ASSIGNED TASK: The answer must be an exact restatement of all the data.

+--

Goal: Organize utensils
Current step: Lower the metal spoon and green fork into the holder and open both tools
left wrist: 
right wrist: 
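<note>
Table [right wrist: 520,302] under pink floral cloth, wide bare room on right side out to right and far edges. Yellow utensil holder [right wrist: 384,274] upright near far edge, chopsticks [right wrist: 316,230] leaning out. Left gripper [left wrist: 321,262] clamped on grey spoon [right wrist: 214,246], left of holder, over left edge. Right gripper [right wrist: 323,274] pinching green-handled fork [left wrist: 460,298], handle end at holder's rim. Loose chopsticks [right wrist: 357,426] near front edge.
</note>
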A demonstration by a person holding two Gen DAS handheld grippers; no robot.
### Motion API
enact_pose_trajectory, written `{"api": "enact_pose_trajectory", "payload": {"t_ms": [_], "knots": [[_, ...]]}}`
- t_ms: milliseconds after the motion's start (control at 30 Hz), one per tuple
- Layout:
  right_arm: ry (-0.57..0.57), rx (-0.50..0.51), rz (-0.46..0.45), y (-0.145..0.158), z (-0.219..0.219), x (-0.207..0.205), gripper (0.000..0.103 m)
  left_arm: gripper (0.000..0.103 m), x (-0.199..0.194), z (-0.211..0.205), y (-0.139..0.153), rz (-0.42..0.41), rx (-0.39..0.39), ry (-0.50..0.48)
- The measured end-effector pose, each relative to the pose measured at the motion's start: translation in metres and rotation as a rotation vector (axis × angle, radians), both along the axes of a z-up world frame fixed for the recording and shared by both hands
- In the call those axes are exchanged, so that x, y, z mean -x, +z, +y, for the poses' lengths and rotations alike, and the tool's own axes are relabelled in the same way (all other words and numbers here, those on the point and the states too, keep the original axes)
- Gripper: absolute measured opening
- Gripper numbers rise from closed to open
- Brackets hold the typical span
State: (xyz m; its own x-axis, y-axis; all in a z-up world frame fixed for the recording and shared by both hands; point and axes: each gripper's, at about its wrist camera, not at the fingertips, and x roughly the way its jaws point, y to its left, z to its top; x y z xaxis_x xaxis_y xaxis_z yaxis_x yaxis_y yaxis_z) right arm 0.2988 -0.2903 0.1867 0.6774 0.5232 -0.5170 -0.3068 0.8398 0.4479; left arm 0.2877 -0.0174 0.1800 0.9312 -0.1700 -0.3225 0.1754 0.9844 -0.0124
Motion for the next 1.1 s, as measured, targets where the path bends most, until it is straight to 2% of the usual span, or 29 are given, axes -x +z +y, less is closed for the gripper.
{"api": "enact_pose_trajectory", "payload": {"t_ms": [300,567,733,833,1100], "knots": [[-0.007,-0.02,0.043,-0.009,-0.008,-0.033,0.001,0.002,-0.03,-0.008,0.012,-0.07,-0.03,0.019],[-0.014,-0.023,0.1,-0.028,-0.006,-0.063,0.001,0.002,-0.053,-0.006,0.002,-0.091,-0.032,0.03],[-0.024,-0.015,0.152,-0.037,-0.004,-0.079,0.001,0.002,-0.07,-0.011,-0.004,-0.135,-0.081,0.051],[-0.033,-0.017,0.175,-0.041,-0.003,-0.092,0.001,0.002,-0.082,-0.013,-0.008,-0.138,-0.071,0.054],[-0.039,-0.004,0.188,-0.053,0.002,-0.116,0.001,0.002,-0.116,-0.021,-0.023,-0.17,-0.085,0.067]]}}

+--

WRITTEN SOLUTION:
Goal: Organize utensils
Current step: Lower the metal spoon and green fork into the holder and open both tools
left wrist: 
right wrist: 
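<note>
Table [right wrist: 520,302] under pink floral cloth, wide bare room on right side out to right and far edges. Yellow utensil holder [right wrist: 384,274] upright near far edge, chopsticks [right wrist: 316,230] leaning out. Left gripper [left wrist: 321,262] clamped on grey spoon [right wrist: 214,246], left of holder, over left edge. Right gripper [right wrist: 323,274] pinching green-handled fork [left wrist: 460,298], handle end at holder's rim. Loose chopsticks [right wrist: 357,426] near front edge.
</note>
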A demonstration by a person holding two Gen DAS handheld grippers; no robot.
### Motion API
enact_pose_trajectory, written `{"api": "enact_pose_trajectory", "payload": {"t_ms": [_], "knots": [[_, ...]]}}`
- t_ms: milliseconds after the motion's start (control at 30 Hz), one per tuple
- Layout:
  right_arm: ry (-0.57..0.57), rx (-0.50..0.51), rz (-0.46..0.45), y (-0.145..0.158), z (-0.219..0.219), x (-0.207..0.205), gripper (0.000..0.103 m)
  left_arm: gripper (0.000..0.103 m), x (-0.199..0.194), z (-0.211..0.205), y (-0.139..0.153), rz (-0.42..0.41), rx (-0.39..0.39), ry (-0.50..0.48)
- The measured end-effector pose, each relative to the pose measured at the motion's start: translation in metres and rotation as a rotation vector (axis × angle, radians), both along the axes of a z-up world frame fixed for the recording and shared by both hands
- In the call those axes are exchanged, so that x, y, z mean -x, +z, +y, for the poses' lengths and rotations alike, and the tool's own axes are relabelled in the same way (all other words and numbers here, those on the point and the states too, keep the original axes)
- Gripper: absolute measured opening
- Gripper numbers rise from closed to open
- Brackets hold the typical span
State: (xyz m; its own x-axis, y-axis; all in a z-up world frame fixed for the recording and shared by both hands; point and axes: each gripper's, at about its wrist camera, not at the fingertips, and x roughly the way its jaws point, y to its left, z to its top; x y z xaxis_x xaxis_y xaxis_z yaxis_x yaxis_y yaxis_z) right arm 0.2988 -0.2903 0.1867 0.6774 0.5232 -0.5170 -0.3068 0.8398 0.4479; left arm 0.2877 -0.0174 0.1800 0.9312 -0.1700 -0.3225 0.1754 0.9844 -0.0124
Motion for the next 1.1 s, as measured, targets where the path bends most, until it is straight to 2% of the usual span, or 29 are given, axes -x +z +y, less is closed for the gripper.
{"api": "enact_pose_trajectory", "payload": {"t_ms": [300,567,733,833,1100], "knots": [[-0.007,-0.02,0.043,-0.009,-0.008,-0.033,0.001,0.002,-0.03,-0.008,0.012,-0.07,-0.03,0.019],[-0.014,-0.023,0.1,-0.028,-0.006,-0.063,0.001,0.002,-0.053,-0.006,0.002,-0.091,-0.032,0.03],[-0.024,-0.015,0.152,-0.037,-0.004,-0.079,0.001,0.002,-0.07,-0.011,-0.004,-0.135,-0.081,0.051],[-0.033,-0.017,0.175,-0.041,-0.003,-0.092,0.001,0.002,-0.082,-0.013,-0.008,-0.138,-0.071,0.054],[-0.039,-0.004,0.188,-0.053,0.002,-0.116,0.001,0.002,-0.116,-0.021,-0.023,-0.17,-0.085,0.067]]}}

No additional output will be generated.